> PROBLEM: The answer must consist of each line of the records below that contains the string "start".

> INPUT MATERIAL:
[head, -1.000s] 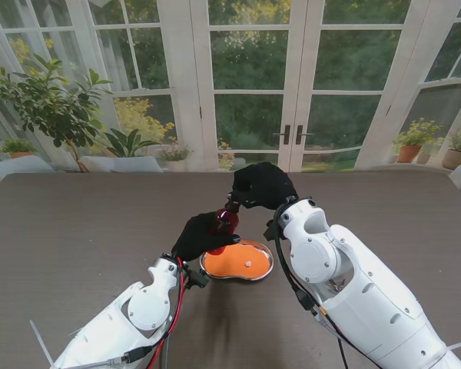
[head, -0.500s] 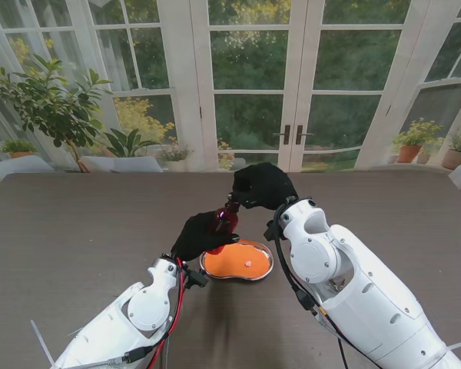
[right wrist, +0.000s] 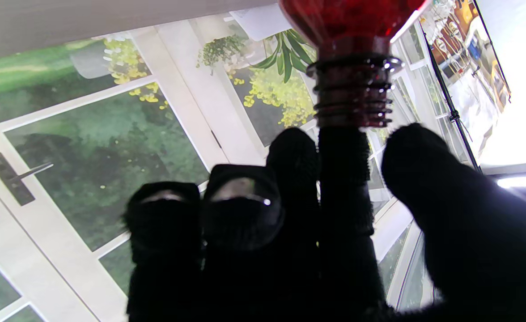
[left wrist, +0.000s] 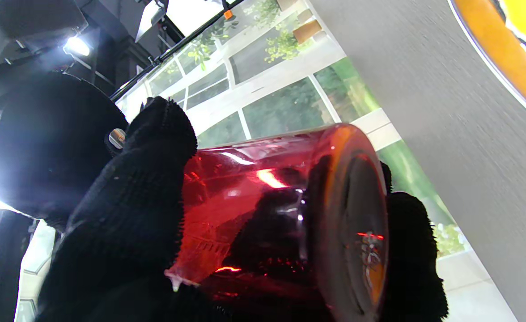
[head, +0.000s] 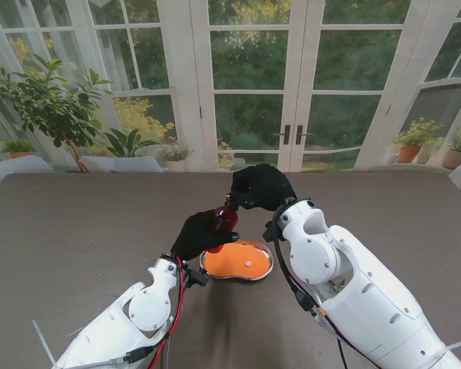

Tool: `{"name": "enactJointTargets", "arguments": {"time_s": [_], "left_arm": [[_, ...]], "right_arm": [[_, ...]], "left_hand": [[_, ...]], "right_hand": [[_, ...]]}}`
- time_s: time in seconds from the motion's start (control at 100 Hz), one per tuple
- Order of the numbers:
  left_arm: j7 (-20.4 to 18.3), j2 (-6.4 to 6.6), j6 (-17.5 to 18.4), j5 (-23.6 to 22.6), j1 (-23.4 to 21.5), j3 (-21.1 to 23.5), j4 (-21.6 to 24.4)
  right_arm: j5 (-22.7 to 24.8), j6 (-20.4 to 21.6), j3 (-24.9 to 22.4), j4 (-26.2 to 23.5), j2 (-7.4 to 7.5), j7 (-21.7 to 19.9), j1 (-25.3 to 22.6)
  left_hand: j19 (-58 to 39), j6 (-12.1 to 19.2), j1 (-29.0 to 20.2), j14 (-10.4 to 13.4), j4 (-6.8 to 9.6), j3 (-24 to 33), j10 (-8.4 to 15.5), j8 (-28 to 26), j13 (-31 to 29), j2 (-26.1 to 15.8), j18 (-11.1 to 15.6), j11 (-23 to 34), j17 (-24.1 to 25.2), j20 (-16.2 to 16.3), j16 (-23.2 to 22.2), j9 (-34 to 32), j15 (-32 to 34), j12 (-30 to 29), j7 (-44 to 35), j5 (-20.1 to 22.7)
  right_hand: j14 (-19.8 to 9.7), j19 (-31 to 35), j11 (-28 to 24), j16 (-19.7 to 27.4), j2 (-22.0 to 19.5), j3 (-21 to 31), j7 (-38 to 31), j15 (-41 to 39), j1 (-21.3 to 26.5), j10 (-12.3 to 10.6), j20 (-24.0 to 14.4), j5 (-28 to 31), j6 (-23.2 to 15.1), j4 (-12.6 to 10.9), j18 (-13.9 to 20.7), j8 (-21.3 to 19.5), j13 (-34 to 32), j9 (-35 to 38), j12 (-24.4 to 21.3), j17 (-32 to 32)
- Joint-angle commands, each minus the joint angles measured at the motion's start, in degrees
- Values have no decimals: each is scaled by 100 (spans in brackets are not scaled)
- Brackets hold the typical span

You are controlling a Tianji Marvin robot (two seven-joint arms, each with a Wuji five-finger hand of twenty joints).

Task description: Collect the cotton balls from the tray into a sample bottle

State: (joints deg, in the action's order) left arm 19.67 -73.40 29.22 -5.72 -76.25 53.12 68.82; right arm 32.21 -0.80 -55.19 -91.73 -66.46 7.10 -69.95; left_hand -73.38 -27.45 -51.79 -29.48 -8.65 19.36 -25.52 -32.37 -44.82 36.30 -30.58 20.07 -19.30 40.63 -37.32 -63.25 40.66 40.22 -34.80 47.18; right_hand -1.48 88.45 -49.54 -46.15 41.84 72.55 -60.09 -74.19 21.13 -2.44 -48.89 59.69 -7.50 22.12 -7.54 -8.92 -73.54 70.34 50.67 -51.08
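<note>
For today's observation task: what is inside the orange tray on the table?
The tray holds one small white cotton ball on its orange floor. The left hand, holding the red bottle, covers the tray's far left edge, so anything there is hidden.

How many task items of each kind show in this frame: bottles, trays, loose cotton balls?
Red sample bottle: 1
Orange tray: 1
Cotton ball in the tray: 1
Total: 3

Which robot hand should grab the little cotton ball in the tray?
Probably the right hand: the left hand grips the red bottle, while the right only hovers at its open neck, near the cotton ball.
</note>
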Motion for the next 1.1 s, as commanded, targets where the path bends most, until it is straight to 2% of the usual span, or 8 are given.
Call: {"name": "enactJointTargets", "arguments": {"time_s": [0.0,0.54,0.94,1.09], "left_arm": [[-79,-58,14,11,10,-1,26],[-35,-88,-47,10,63,-59,-25],[26,-107,-63,-62,111,-101,-85],[57,-104,-73,-154,133,-119,-110]], "right_arm": [[-30,34,-1,-23,-15,-117,-36],[-63,82,-54,-99,-13,-112,-79],[-187,90,-67,-100,-38,-71,-101],[-203,105,-65,-95,-46,-46,-101]], "left_hand": [[101,1341,-742,-45,45,1156,648,-62,-94,-1507,372,-12,289,-37,49,-447,34,-31,-592,1003],[86,1319,-766,-37,75,1205,634,154,-157,-1349,339,-56,257,-33,70,-578,43,-129,-430,1067],[77,1359,-1066,79,152,1390,695,551,-236,-1058,362,-97,186,-37,123,-670,14,-298,-331,969],[72,1442,-1137,183,130,1745,812,659,-327,-847,377,-64,112,-54,159,-722,14,82,-367,965]], "right_hand": [[-14,348,-30,-64,-146,-73,263,-85,-159,89,-121,108,261,-258,-112,-168,-193,-11,-66,-24],[35,342,-38,-66,-552,-202,595,-87,-488,110,-133,292,308,-419,-116,-381,-192,-16,-81,-5],[64,347,-44,-79,-893,-200,801,-120,-644,138,-141,407,366,-624,-130,-591,-187,13,-83,3],[79,350,-46,-83,-886,-199,822,-131,-641,138,-140,420,368,-632,-124,-635,-190,24,-83,-8]]}}
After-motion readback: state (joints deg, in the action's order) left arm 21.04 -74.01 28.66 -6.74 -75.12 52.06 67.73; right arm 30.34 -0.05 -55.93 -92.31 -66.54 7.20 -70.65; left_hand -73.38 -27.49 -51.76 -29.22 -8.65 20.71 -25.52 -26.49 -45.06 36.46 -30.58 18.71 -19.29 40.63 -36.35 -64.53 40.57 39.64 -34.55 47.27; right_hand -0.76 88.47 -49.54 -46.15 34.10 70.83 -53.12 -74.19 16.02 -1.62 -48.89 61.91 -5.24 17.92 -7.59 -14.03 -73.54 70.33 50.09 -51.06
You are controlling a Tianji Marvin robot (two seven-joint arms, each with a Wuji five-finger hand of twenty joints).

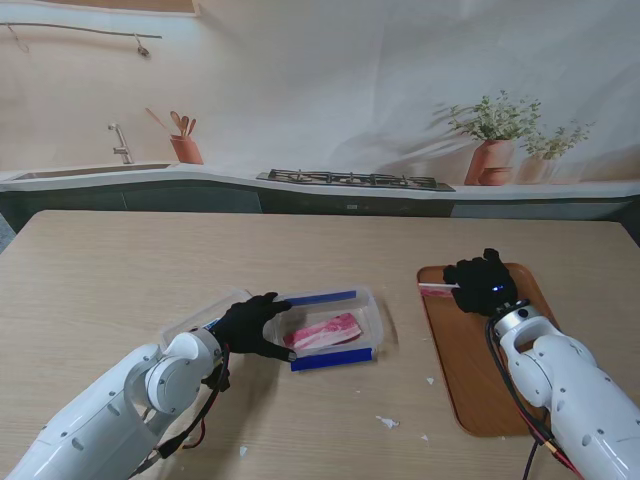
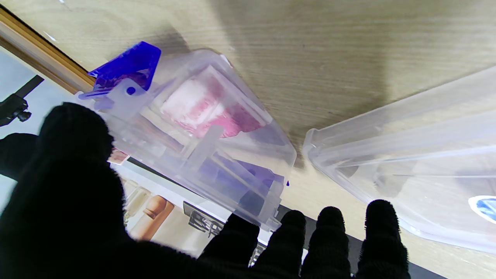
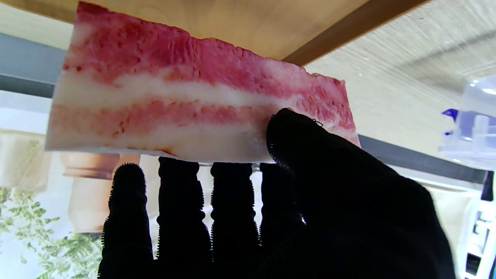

> EXERCISE RESULT:
- time_s: time in seconds from the motion's start (control at 100 Hz), one per tuple
- Joint-angle commands, each minus the joint angles measured at the motion's start, in degrees

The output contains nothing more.